→ **Aim of the exercise**: Exactly retype the lines from the top of the data through the line containing "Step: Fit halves", leaving out every picture.

======

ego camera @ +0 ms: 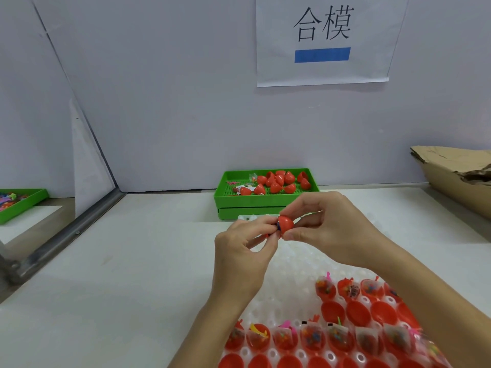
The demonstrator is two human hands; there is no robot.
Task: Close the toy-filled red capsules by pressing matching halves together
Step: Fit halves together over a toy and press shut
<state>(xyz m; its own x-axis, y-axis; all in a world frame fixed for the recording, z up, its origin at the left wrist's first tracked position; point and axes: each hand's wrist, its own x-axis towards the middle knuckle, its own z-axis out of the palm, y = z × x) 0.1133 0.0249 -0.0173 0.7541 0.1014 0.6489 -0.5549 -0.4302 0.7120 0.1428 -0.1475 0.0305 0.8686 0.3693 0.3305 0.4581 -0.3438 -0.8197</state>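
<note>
- Red plastic capsule (284, 226) is held in the air above the white table (132, 261), in the middle of the scene, between both hands; its rounded upper half faces the camera, and a bit of blue shows at its left edge where the halves meet; whether the seam is fully closed cannot be told
- right hand (332, 229) pinches the capsule's right side, thumb beneath and curled fingers over the top
- left hand (247, 251) grips the capsule's left side with curled fingertips; the lower half is mostly hidden behind them
- white moulded tray (292, 264) lies on the table just near of the hands, stretching to the near right; its far cups are bare
- open capsule halves (356, 312) sit in the tray's near rows; some hold clear packets of small coloured toys, others are bare red cups
- green tray (265, 200) stands beyond the hands by the far wall, holding loose red halves (279, 181) and a few packets at its left end
- second green tray (24, 205) with coloured pieces sits at the far left, past a metal rail (79, 224)
- torn cardboard (457, 171) rests at the far right
- paper sign (324, 41) with black characters and a blue bar hangs on the wall
</note>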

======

→ **Solution to the exercise**:
ego camera @ +0 ms: 
The demonstrator is two human hands; there is no robot.
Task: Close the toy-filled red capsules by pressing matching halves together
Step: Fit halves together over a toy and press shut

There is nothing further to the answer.